The collapse of the “if you like your plan, you can keep your plan” pledge has outraged millions of Americans who got cancellation notices from insurer over the last few weeks. The second part of that pledge, in which Barack Obama promised that those who liked their providers would not be forced to switch, is just as false, reports the Washington Post today. In the latest belated media discovery about the cost-containment mechanisms of ObamaCare, the Post notes that a gap has now opened on provider access between individual and group plans that didn’t exist before:
As Americans have begun shopping for health plans on the insurance exchanges, they are discovering that insurers are restricting their choice of doctors and hospitals in order to keep costs low, and that many of the plans exclude top-rated hospitals.
The Obama administration made it a priority to keep down the cost of insurance on the exchanges, the online marketplaces that are central to the Affordable Care Act. But one way that insurers have been able to offer lower rates is by creating networks that are far smaller than what most Americans are accustomed to.
The decisions have provoked a backlash. In one closely watched case, Seattle Children’s Hospital has filed suit against Washington’s insurance commissioner after a number of insurers kept it out of their provider networks. “It is unprecedented in our market to have major insurance plans exclude Seattle Children’s,” said Sandy Melzer, senior vice president.
The result, some argue, is a two-tiered system of health care: Many of the people who buy health plans on the exchanges have fewer hospitals and doctors to choose from than those with coverage through their employers.
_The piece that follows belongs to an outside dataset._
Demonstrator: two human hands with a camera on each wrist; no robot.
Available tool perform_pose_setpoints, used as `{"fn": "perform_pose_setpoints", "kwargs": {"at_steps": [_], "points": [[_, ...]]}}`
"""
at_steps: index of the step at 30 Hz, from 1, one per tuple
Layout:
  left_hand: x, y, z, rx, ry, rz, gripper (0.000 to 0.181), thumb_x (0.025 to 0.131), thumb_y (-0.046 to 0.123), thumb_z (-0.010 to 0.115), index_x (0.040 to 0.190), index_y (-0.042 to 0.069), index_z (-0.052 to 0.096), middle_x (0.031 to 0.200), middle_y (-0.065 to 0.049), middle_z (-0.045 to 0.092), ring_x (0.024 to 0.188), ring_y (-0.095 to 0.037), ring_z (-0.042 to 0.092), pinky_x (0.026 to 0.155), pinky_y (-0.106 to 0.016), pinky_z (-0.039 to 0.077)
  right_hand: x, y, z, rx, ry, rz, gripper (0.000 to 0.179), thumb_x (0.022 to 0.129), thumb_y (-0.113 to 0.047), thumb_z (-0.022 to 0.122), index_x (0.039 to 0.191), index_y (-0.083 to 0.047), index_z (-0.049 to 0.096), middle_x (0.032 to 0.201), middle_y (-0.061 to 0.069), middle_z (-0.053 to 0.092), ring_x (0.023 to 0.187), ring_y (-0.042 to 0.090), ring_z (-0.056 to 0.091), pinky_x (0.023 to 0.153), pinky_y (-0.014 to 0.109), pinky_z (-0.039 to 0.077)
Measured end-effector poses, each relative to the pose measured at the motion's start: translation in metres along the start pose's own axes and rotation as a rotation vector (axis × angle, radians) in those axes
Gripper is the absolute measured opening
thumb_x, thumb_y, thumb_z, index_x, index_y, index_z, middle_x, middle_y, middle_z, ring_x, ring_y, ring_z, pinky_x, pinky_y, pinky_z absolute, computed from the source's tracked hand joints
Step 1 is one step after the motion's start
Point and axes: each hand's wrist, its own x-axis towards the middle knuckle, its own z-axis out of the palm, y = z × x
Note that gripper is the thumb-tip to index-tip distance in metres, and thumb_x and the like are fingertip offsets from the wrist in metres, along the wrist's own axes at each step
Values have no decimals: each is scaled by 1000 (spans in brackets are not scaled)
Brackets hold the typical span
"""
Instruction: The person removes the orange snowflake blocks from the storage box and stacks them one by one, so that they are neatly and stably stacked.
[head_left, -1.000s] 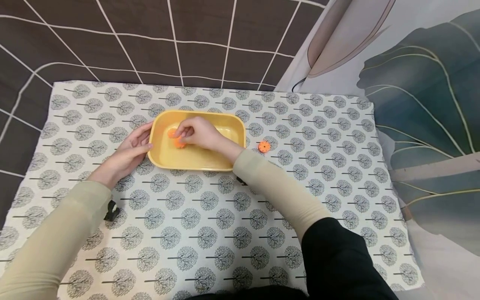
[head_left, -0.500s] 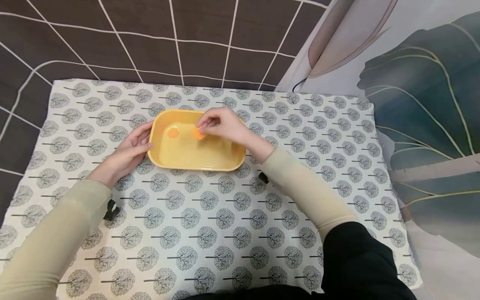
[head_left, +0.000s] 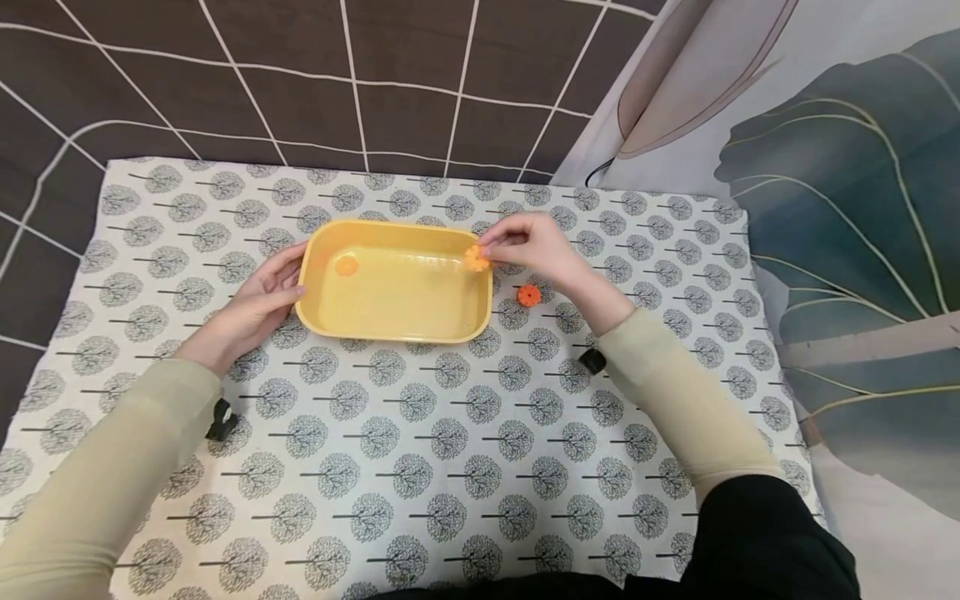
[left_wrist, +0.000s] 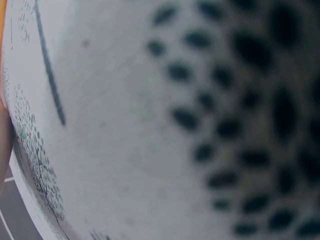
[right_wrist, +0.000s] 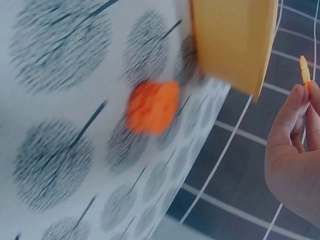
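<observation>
My right hand [head_left: 543, 250] pinches a thin orange flower-shaped disc [head_left: 477, 258] between thumb and fingers, at the right rim of the yellow plastic tub [head_left: 390, 333]. In the right wrist view the disc [right_wrist: 304, 69] stands edge-on at the fingertips. My left hand [head_left: 262, 304] holds the tub's left end, thumb at the rim, other fingertips hidden behind it. A flat orange disc [head_left: 346, 266] lies inside the tub, near its left end. Right of the tub, a thicker-looking orange notched piece [head_left: 528, 295] sits on the cloth, below my right hand.
A white cloth with a tree print [head_left: 412, 475] covers the table. Behind it hangs a dark cloth with white grid lines [head_left: 405, 108], and a leaf-patterned curtain [head_left: 847, 208] is on the right. The left wrist view shows mostly blurred tablecloth [left_wrist: 125, 150].
My right hand has lifted the orange disc from the tub's left part and carried it right to the right rim. The left hand and tub have stayed in place.
</observation>
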Motion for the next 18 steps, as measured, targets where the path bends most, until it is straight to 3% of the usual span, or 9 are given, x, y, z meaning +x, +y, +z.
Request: {"fn": "perform_pose_setpoints", "kwargs": {"at_steps": [9, 13, 18], "points": [[0, -2, -1, -7, -5, 2, 72, 102, -10, 52, 166, 16, 31, 180, -9, 8, 163, -12, 24, 126, -16, 35, -20, 24, -31, 14, 26, 84, 15, 93, 2, 77, 107, 0, 80, 91, -11, 80, 82, 5, 75, 86, 30, 68], [0, -2, -1, -8, -7, 12, 72, 102, -10, 51, 166, 14, 30, 180, -10, 9, 158, -6, 33, 123, -14, 38, -26, 38, -40, 19, 37, 113, 15, 94, 2, 76, 106, -3, 80, 91, -12, 80, 83, 3, 75, 87, 28, 68], [1, -2, -1, -13, -13, 24, 71, 102, -10, 52, 166, 14, 31, 180, -11, 10, 146, 4, 45, 119, -11, 42, -32, 54, -47, 0, 44, 110, 18, 94, 3, 75, 111, 5, 77, 87, -13, 80, 79, 2, 75, 81, 24, 68]]}}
A number of the nation’s top hospitals — including the Mayo Clinic in Minnesota, Cedars-Sinai in Los Angeles, and children’s hospitals in Seattle, Houston and St. Louis — are cut out of most plans sold on the exchange.
Welcome to Government Insurance! Hey, you didn’t really need a top-flight surgeon for your condition anyway. Maybe you should just take a pill.
That’s not really an option for Jeffrey Blank, whose daughter has a rare bone disorder. Childrens Hospital of Seattle had been managing her case for a while, but now his new (and improved!) ObamaCare-driven plan won’t pay for the visits. The need to hold costs down as higher-risk members flood into the risk pools forced insurers to concentrate on community hospitals rather than specialty hospitals and providers, and that means that millions of people who have had an ongoing and successful relationship with their providers will have to start all over — and hope that it doesn’t make their situation worse.
It’s not just the hospitals, either. McClatchy and Kaiser Health News report that doctors are balking at the new reimbursement schedules, too, and may opt out of exchange-based plans:
Many doctors are disturbed that they’ll be paid less – often a lot less – to care for the millions of patients who are projected to buy coverage through the health law’s new insurance marketplaces.
Some have complained to medical associations – including those in Texas, California, Georgia, Connecticut and New York – saying the discounted rates could lead to a two-tiered system in which fewer doctors participate, perhaps making it harder for consumers to get the care they need.
“As it is, there is a shortage of primary care physicians in the country, and they don’t have enough time to see all the patients who are calling them,” said Peter Cunningham, a senior fellow at the nonpartisan Center for Studying Health System Change in Washington.
If providers are paid less, he said, “Are (enrollees) going to have difficulty getting physicians to accept them as patients?”
Before ObamaCare, of course, insurers, doctors, and patients could make that decision on their own. Silly patients! Thanks to Barack Obama, now we can all be free to not get service from the people who really know us and our conditions, and get forced into community care instead.
None of this is news, actually. Republicans have warned about this for years, and even the New York Times figured it out by September. CNN reported on the White House anxiety over this more than two weeks ago. Perhaps it would have helped if these media outlets had been more curious about the cost-saving claims of ObamaCare in, oh, 2009.